BY: FR. MYLES N. SHEEHAN, SI, MD
Fr. Sheehan is the Ralph P. Leischner professor of medical education, senior associate dean, Loyola University Chicago, Stritch School of Medicine.
Many in our country are worried about the problem of an aging population. Experts in health care and health policy, thinking about Social Security and Medicare, take a look at some disturbing numbers that suggest the development of a perfect storm. America is getting old. The fastest-growing segment of our population consists of individuals 85 years old and older, according to the U.S. Census Bureau. People more than 100 years of age — once a rarity — are now increasingly common.
But for people of faith, this is not a problem. It is an opportunity and a gift. This does not mean that faithful people are delusional: Social Security and Medicare are going to be problematic along with issues of paying for health care. But we believe in a creative God, who is revealed in the signs of the times and who cares deeply for creation and humanity. Can we create a vision that would look to our traditions of faith, spirituality, justice and hope in bringing us to recognize a new opportunity? As Jeremiah writes, "For I know well the plans I have in mind for you, says the Lord, plans for your welfare, not for woe! Plans to give you a future full of hope. When you call me, when you go to pray to me, I will listen to you. When you look for me, you will find me. Yes, when you seek me with all your heart, you will find me with you, says the Lord." (New American Bible, Jeremiah 29: 11-14a.)
Let me share with you a vision about how we might look, as people of faith who make up the ministry of Catholic health care, at a future full of hope for an elder population. This vision is a bit "over the top." It recognizes an ideal that suggests that finances, opportunities and availability of talented people is optimal. We all know that is not the case. But my hope is that those who can create the future of aging can imagine something better than what we do now and look to a future that is full of promise. With all that in mind, I invite you to consider the following.
A community of about 500 older persons, residing in a variety of apartments and town homes, is located on the ground of the motherhouse and novitiate of a community of religious women. The sisters of this community, in cooperation with the local Catholic hospital, have developed the property. The town council has been supportive of the development, especially because of the inclusion of 100 persons of low and middle income from the surrounding area.
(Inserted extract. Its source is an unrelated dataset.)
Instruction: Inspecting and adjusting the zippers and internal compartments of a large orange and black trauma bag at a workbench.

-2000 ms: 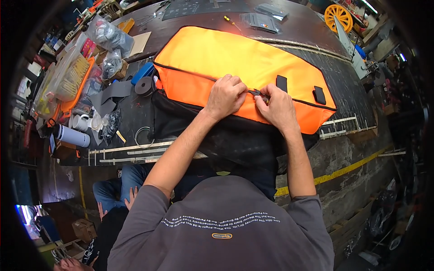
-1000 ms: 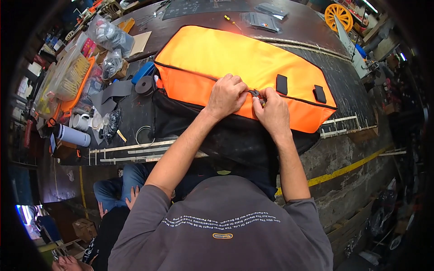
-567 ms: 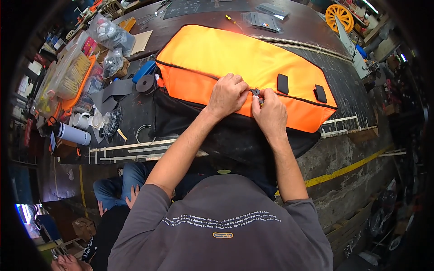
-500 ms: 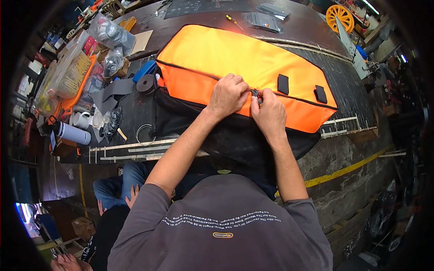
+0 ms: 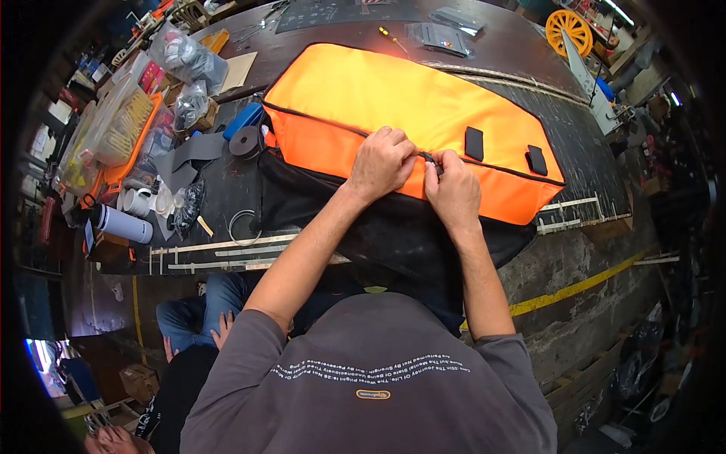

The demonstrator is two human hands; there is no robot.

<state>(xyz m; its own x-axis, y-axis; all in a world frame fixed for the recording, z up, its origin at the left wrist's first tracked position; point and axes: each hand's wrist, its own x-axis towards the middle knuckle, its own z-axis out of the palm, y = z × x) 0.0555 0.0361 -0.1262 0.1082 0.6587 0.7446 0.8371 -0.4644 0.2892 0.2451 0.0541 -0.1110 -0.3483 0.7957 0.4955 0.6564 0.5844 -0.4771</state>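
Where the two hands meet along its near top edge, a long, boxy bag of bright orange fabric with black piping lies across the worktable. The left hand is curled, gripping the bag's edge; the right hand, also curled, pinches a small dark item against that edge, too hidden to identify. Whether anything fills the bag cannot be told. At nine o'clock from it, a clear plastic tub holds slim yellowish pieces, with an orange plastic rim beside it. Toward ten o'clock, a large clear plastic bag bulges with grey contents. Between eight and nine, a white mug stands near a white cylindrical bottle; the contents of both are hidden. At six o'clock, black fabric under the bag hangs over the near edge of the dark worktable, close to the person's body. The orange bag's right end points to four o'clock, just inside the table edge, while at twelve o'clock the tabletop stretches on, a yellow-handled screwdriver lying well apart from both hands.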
At the heart of the community is the village center, which includes a fitness center, community center, dining facilities and shops. Immediately adjacent to the center are two buildings. One houses the professional building with offices for physicians, a lab and an urgent care facility. The second building, managed by the local Catholic university, provides classroom space for members of the senior community as well as space for students from the area enrolled in many programs. There are vibrant and well-subscribed evening and weekend degree programs offering a master of divinity and master of business administration. Members of the senior community participate in classes, some as students, others as facilitators and leaders, sharing their experience of life and their careers in business, education, industry and ministry. The younger students are attracted by the multigenerational learning environment, the wisdom of many of the older participants, and the opportunity for friendships and good advice from some highly successful older persons.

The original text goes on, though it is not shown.